Recommended Profile Age

All recommended profiles have a configurable age that is associated with it. If the recommended profile exceeds this age, it is no longer valid for that modem.

RxMER to Bit Loading Mapping

There are various methods to map the Receive Modulation Error Ratio (RxMER) values to a modem's desired bit loading values. Cisco cnBR recommends the following mapping, which is listed in CM-SP-CCAP-OSSIv3.1, as the baseline mapping:

This table shows therecommended RxMER to Bit Loading values mapping.

Table 13. RxMER to Bit Loading Values

RxMER (¼ DB)

QAM

Bit Loading

60

16

4

84

64

6

96

128

7

108

256

8

136

1024

10

148

2048

11

164

4096

12

184

8192

13

208

16384

14

Margin Adjustment

A margin value may be configured for each cnBR to adjust the RxMER to the Bit loading mapping listed in the table. This configured value (in quarter-DB) is added to the RxMER values collected by cnBR before using the above mapping table. This gives you more control in selecting the recommended profiles.

Exempt Subcarrier Percentage

An exempt subcarrier percentage may be configured for each cnBR. When computing the recommended profile for a modem, this threshold percentage of subcarriers may be ignored when comparing the modem's desired bit loading values to those in each configured profile.

RxMER Poll Interval

cnBR uses OPT message with bit-0 option to collect RxMER data from CMs, after the initial modem registration and periodically thereafter. The collected RxMER data is used to compute the recommended profile for each modem.

Unfit Profile

The profile indicates that the CM-STATUS message is marked as unfit profile if the CMTS receives CM-STATUS Event 16 (DS OFDM Profile Failure).

A configurable maximum age is associated with each unfit profile for a given modem. If the unfit profile for a modem exceeds this age, it is no longer considered Unfit for that modem.

Profile Selection Parameter Configuration

The following table lists the parameter range for the profile selections:

This table shows parameter ranges for profile selections.

Table 14. Parameter Ranges for Profile Selections

Profile Selection Parameter

Minimum

Maximum

Default

rxmer-poll-interval

1 minute

1440 minutes

60 minutes

exempt-sc-pct

1

100

2

mer-margin-qdb

0 qDB

40 qDB

0

recm-prof-age

1 minute

1440 minutes

120 minutes

unfit-prof-age

1 minute

1440 minutes

120 minutes

An example of the parameter configuration is as follows:

"ofdmProfMgmt":
{
    "rxmer-poll-interval": 180,
    "exempt-sc-pct": 20,
    "mer-margin-qdb": 16,
    "recm-prof-age": 360,
    "unfit-prof-age": 360
}

View OFDM Channel and Profile Statistics

You can choose to view the OFDM channel and profile statistics information on the Cisco cnBR dashboard.

Procedure

You can view the OFDM channel and profile statistics through the Dashboard page. You can choose to view the following:

  • Downstream Channel Statistics

    View the DS channel (SC QAM and OFDM channel) byte and packet counters for a given SG on the DS Channel Rate dashboard of the Cisco Operations Hub.
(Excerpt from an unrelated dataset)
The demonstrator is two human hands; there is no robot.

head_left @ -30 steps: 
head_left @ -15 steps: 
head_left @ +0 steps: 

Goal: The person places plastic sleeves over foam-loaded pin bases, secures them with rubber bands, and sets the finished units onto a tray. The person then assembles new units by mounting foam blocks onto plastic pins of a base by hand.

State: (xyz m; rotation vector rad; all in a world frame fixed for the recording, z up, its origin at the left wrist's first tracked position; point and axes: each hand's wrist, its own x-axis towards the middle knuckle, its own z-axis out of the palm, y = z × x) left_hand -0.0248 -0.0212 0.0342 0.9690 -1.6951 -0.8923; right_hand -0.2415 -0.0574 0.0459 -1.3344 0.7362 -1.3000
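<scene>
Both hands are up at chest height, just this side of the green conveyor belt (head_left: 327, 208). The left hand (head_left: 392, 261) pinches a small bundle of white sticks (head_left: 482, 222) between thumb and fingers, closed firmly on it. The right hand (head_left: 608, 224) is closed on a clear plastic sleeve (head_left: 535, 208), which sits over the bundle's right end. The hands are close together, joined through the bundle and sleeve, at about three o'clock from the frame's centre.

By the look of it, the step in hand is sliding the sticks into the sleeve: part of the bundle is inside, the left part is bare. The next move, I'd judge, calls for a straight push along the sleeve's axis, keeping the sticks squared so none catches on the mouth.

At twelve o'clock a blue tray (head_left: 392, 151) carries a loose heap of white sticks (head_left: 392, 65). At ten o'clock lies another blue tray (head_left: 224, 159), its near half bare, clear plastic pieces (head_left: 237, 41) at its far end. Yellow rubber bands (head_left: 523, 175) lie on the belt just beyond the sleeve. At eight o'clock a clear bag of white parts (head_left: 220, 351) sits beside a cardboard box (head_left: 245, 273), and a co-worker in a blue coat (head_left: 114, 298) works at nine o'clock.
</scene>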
    To load this dashboard, click the Cisco Operations Hub main menu button. Choose Dashboard to open the Dashboard page. Click Find a Dashboard to open the search pane. Enter DS Channel Rate in the Search dashboards by name field and click the DS Channel Rate row.

    The DS Channel Rate dashboard also shows the historical data of the downstream channel (SC QAM and OFDM channel) bit and packet rates for a given SG, along with the historical data of the downstream channel (SC QAM and OFDM channel) utilizations.

  • OFDM Modulation Profile Statistics

    View the OFDM modulation per-channel-per-profile byte and packet counters on the OFDM Channel Profile Stats dashboard in the Cisco Operations Hub.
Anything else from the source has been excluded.